━━ INFORMATION GIVEN
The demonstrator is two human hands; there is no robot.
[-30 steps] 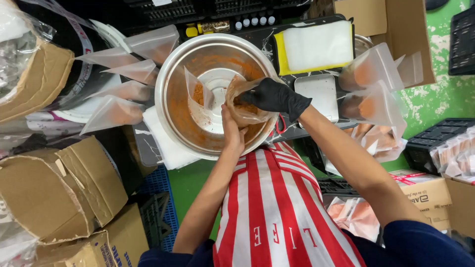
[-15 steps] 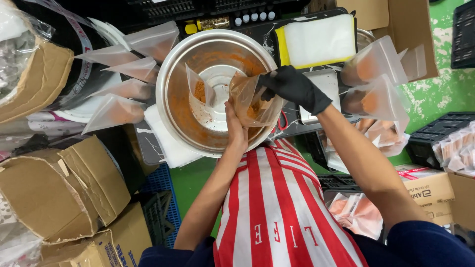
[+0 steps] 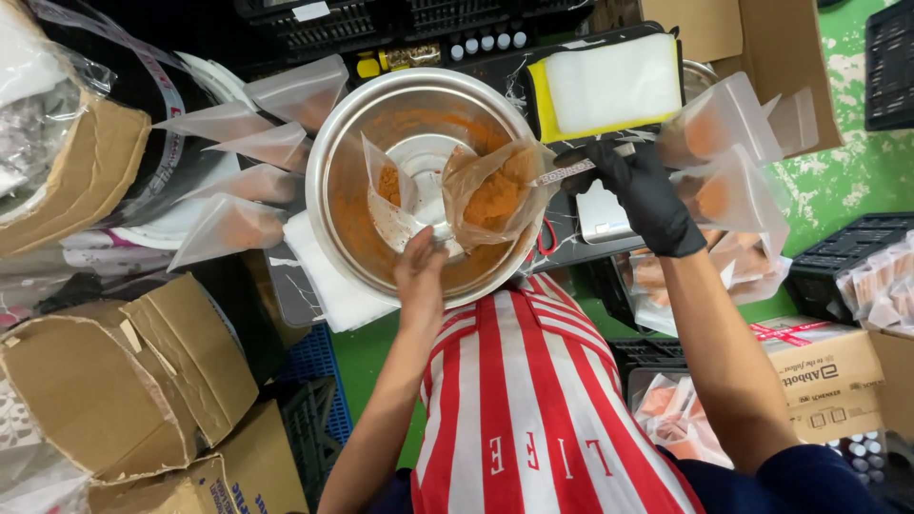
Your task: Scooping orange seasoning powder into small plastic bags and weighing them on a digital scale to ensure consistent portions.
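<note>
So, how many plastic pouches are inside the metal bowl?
2: one open pouch standing in the metal bowl, and one pouch held over it by the left hand. None seems hidden.

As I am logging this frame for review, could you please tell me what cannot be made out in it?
- Head view: the left hand fingers are hidden behind the plastic bag of orange powder.
- The spoon tip is inside the bag; its load cannot be seen.
- The right hand is gloved, so its grip on the handle is unclear.
- The metal bowl bottom is partly covered by bags.
- The cardboard boxes are cut off by the frame's edge.
</note>
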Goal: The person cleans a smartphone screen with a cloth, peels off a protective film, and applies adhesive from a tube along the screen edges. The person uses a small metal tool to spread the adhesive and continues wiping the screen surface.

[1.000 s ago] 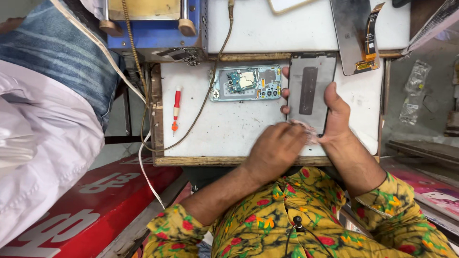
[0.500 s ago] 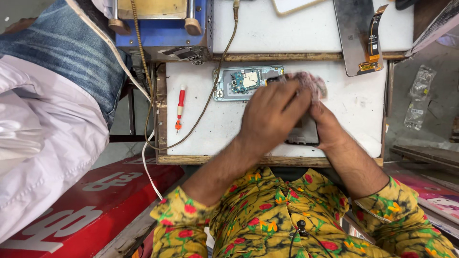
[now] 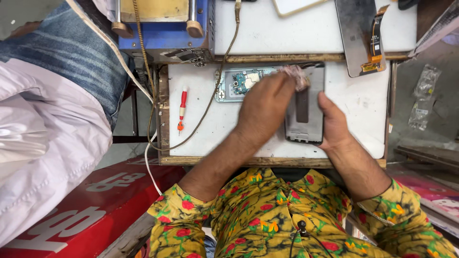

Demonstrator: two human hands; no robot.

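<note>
Nearest the camera are two forearms in yellow flowered sleeves (image 3: pixel 267 215), reaching over the wooden front edge of a small white work board (image 3: pixel 363 105). The right hand (image 3: pixel 334 122) lies flat along the right edge of a dark phone panel (image 3: pixel 306 119) that rests on the board, its fingers loosely spread and its thumb against the panel's side, steadying it. The left hand (image 3: pixel 265 107) crosses over the panel's left part, its fingers closed on a small crumpled cloth (image 3: pixel 297 75) pressed to the panel's top end. Just left of that hand lies an opened phone body (image 3: pixel 236 83) with its circuit board showing, touching or nearly touching the panel. Farther left on the board lies a red-handled screwdriver (image 3: pixel 182 107), well apart, with a brown cable (image 3: pixel 210 100) curving past it. Beyond the board, a blue machine (image 3: pixel 162 36) stands at the upper left, and another screen panel (image 3: pixel 358 33) with an orange ribbon lies on the far white surface. A person in jeans and a pale shirt (image 3: pixel 43 134) stands at the left.
</note>
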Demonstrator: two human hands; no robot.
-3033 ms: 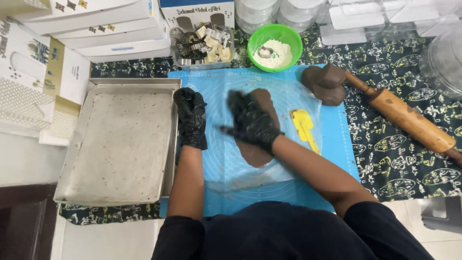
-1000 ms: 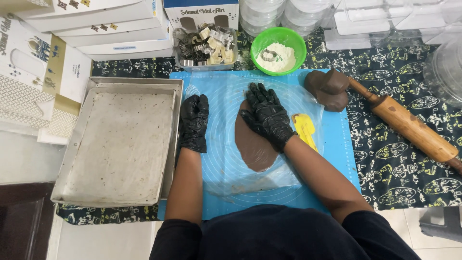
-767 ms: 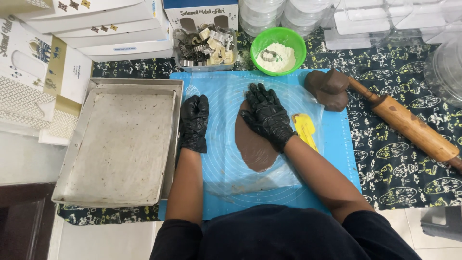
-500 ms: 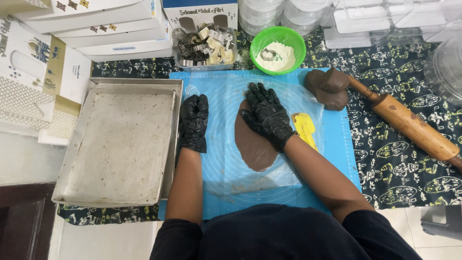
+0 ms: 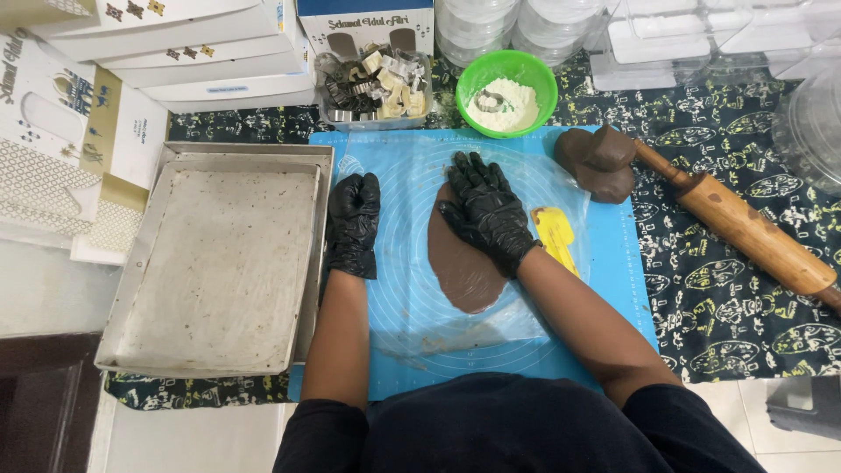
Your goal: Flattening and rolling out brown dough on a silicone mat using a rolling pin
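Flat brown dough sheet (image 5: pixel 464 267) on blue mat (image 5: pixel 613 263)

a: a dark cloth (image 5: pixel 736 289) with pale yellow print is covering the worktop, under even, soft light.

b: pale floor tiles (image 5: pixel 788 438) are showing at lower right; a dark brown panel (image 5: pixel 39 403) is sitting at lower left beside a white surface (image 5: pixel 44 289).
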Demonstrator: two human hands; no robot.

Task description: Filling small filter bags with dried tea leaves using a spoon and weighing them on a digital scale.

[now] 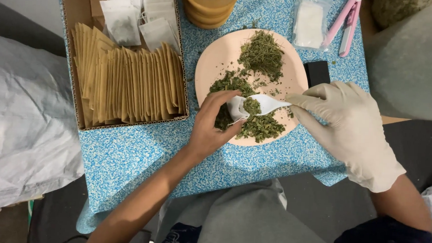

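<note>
My bare left hand (210, 126) pinches a small white filter bag (235, 108) held open over a pale pink plate (218, 59). My right hand (345, 126), in a cream glove, holds a white plastic spoon (267, 103) whose bowl carries dried green herbs at the bag's mouth. On the plate lie three heaps of dried herbs: a lighter one (262, 53) at the far side, darker ones at the middle (231, 83) and near edge (261, 128).
A cardboard box (69, 15) at the left holds rows of tan paper envelopes (126, 85) and several white filter bags (121, 20). A stack of yellow lids (208, 8), a clear zip bag (309, 22), a pink sealer tool (346, 23) and a black block (318, 72) lie on the blue speckled tabletop (128, 157).
</note>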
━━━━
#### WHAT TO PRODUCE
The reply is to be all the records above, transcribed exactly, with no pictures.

#### TASK SOLUTION
The demonstrator is two human hands; there is no robot.
[-30 steps] 
[-15 steps] 
[+0 steps] 
Your task: Scooping orange seasoning powder into small plastic bags and weighing them on a digital scale to ensure consistent portions.
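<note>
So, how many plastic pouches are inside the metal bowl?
2: one open pouch standing in the metal bowl, and one pouch held over it by the left hand. None seems hidden.

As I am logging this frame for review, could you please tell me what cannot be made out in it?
- Head view: the left hand fingers are hidden behind the plastic bag of orange powder.
- The spoon tip is inside the bag; its load cannot be seen.
- The right hand is gloved, so its grip on the handle is unclear.
- The metal bowl bottom is partly covered by bags.
- The cardboard boxes are cut off by the frame's edge.
</note>
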Goal: The person cleans a smartphone screen with a cloth, peels off a protective film, and applies adhesive from a tube along the screen edges. The person uses a small metal tool to spread the adhesive and continues wiping the screen surface.

[1.000 s ago] 
[0.500 s ago] 
[now] 

Demonstrator: two human hands; no robot.

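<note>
Nearest the camera are two forearms in yellow flowered sleeves (image 3: pixel 267 215), reaching over the wooden front edge of a small white work board (image 3: pixel 363 105). The right hand (image 3: pixel 334 122) lies flat along the right edge of a dark phone panel (image 3: pixel 306 119) that rests on the board, its fingers loosely spread and its thumb against the panel's side, steadying it. The left hand (image 3: pixel 265 107) crosses over the panel's left part, its fingers closed on a small crumpled cloth (image 3: pixel 297 75) pressed to the panel's top end. Just left of that hand lies an opened phone body (image 3: pixel 236 83) with its circuit board showing, touching or nearly touching the panel. Farther left on the board lies a red-handled screwdriver (image 3: pixel 182 107), well apart, with a brown cable (image 3: pixel 210 100) curving past it. Beyond the board, a blue machine (image 3: pixel 162 36) stands at the upper left, and another screen panel (image 3: pixel 358 33) with an orange ribbon lies on the far white surface. A person in jeans and a pale shirt (image 3: pixel 43 134) stands at the left.
</note>
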Demonstrator: two human hands; no robot.
-3033 ms: 
-1000 ms: 
-767 ms: 
-500 ms: 
+0 ms: 
Your goal: Flattening and rolling out brown dough on a silicone mat using a rolling pin
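Flat brown dough sheet (image 5: pixel 464 267) on blue mat (image 5: pixel 613 263)

a: a dark cloth (image 5: pixel 736 289) with pale yellow print is covering the worktop, under even, soft light.

b: pale floor tiles (image 5: pixel 788 438) are showing at lower right; a dark brown panel (image 5: pixel 39 403) is sitting at lower left beside a white surface (image 5: pixel 44 289).
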Demonstrator: two human hands; no robot.

Task description: Filling small filter bags with dried tea leaves using a spoon and weighing them on a digital scale.

[now] 

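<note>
My bare left hand (210, 126) pinches a small white filter bag (235, 108) held open over a pale pink plate (218, 59). My right hand (345, 126), in a cream glove, holds a white plastic spoon (267, 103) whose bowl carries dried green herbs at the bag's mouth. On the plate lie three heaps of dried herbs: a lighter one (262, 53) at the far side, darker ones at the middle (231, 83) and near edge (261, 128).
A cardboard box (69, 15) at the left holds rows of tan paper envelopes (126, 85) and several white filter bags (121, 20). A stack of yellow lids (208, 8), a clear zip bag (309, 22), a pink sealer tool (346, 23) and a black block (318, 72) lie on the blue speckled tabletop (128, 157).
</note>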

The exercise requires no additional answer.